# "Overhaulin"



## Hilltop Raceway (Feb 12, 2006)

Man, I thought somebody had stolen my favorite blazer. I loved this thing, I thought it was gone forever. To my surprise, "I've just been Overhauled"


----------



## Oscarw (Jan 24, 2007)

OMG! You are the man! I wish I was that talented


----------



## CJ53 (Oct 30, 2007)

Hilltop.. Sweet looking blazer.. !!


----------



## WesJY (Mar 4, 2004)

whoa!! thats a sweet looking blazer!!! :thumbsup:

Wes


----------



## bobhch (Apr 22, 2007)

Man "eye" just want to go out an buy a real Blazer now and paint it up like this....wooooah that is Smooooooooooooooooth looking Hilltop!

Bob...zilla


----------



## JordanZ870 (Nov 25, 2004)

Foose ain't got nuthin' on you, man!

Sweet truck! :thumbsup:


----------



## gear buster (Dec 1, 2005)

*Nice upgrade*

That is a great lookin upgrade to the Blaze there HillTop.. :thumbsup: 
Always like to see what is comin out of the shop..
Keep us droolin there buddy..


----------



## Bill Hall (Jan 6, 2007)

Randy. Your work always leave me speechless!


----------



## Movie Car Mania (Mar 4, 2005)

WOW!

RW
http://www.moviecarmania.com


----------



## Slott V (Feb 3, 2005)

"HOverhauled"?  Cool.

I like that show but when it first came out I hated it because years ago I had a muscle car stolen from me. I saw how those people would react after thinking their car was stolen and just thought it was the worst joke you could play on someone!


----------



## Hilltop Raceway (Feb 12, 2006)

*Skoal*

Hobby Talk is a great place to be!!! Thanks for the comments guys!!! I built this one several years ago, to pull the Tyco Skoal Bandit. I guess I need to do one in yellow maybe...yea that's it yellow.
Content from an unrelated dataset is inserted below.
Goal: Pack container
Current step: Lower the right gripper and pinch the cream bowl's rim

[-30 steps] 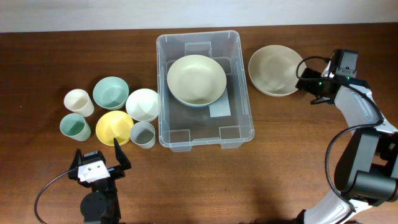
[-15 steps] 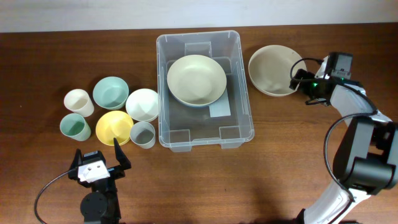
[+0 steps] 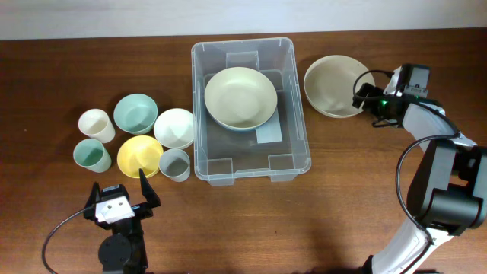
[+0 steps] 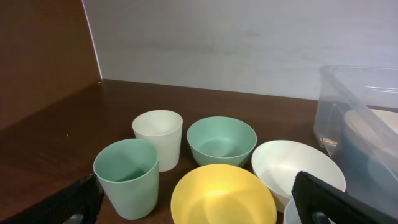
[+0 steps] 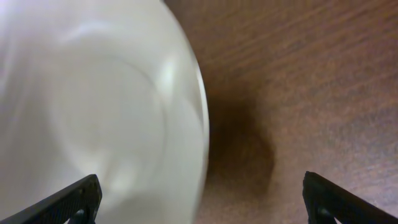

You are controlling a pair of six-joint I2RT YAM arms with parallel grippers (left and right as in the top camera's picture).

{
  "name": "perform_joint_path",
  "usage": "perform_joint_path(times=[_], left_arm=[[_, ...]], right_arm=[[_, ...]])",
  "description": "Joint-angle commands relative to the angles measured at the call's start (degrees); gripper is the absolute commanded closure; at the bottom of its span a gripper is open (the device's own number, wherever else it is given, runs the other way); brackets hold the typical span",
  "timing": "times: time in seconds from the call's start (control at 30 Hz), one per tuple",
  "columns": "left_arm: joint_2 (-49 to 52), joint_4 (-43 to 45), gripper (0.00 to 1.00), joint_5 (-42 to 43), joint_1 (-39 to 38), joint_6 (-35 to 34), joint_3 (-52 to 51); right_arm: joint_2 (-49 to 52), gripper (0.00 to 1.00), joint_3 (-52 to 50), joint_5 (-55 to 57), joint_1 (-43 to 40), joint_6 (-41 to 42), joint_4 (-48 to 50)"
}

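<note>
The clear plastic container (image 3: 202, 144) stands at the table's middle with one pale green bowl (image 3: 240, 97) in it; its corner shows in the left wrist view (image 4: 348, 106). A beige bowl (image 3: 332, 84) sits right of it. My right gripper (image 3: 364, 97) is open over that bowl's right rim, one finger on each side of the rim (image 5: 198, 106). My left gripper (image 3: 122, 199) is open and empty near the front left, facing the cups and bowls (image 4: 199, 205).
Left of the container stand a white cup (image 3: 96, 124), a teal bowl (image 3: 135, 113), a white bowl (image 3: 175, 127), a mint cup (image 3: 91, 156), a yellow bowl (image 3: 140, 157) and a grey cup (image 3: 175, 164). A wall runs behind the table.
My right gripper has moved left from beside the beige bowl to over its right rim. The left arm has not moved.
</note>
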Motion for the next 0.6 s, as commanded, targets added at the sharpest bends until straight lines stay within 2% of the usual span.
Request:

I think I have a yellow car...??? Thanks again and keep your pictures and customs coming!!! RM


----------



## Hilltop Raceway (Feb 12, 2006)

Yea I know SlottV, I've had 2 trucks stolen from me. It's a funny feeling, walk outside, can't find your vehicle, then you wonder were you left it, and you start walking around looking, then realize what has happened. I was able to get one back. The other one is long gone. But I do like the show!!! RM


----------



## roadrner (Jul 21, 1999)

Would have to agree with joez. Great save! :thumbsup::thumbsup: rr


----------



## Hilltop Raceway (Feb 12, 2006)

P.S. Slott V, I caught that " HOverhauled " I likes it!!! RM


----------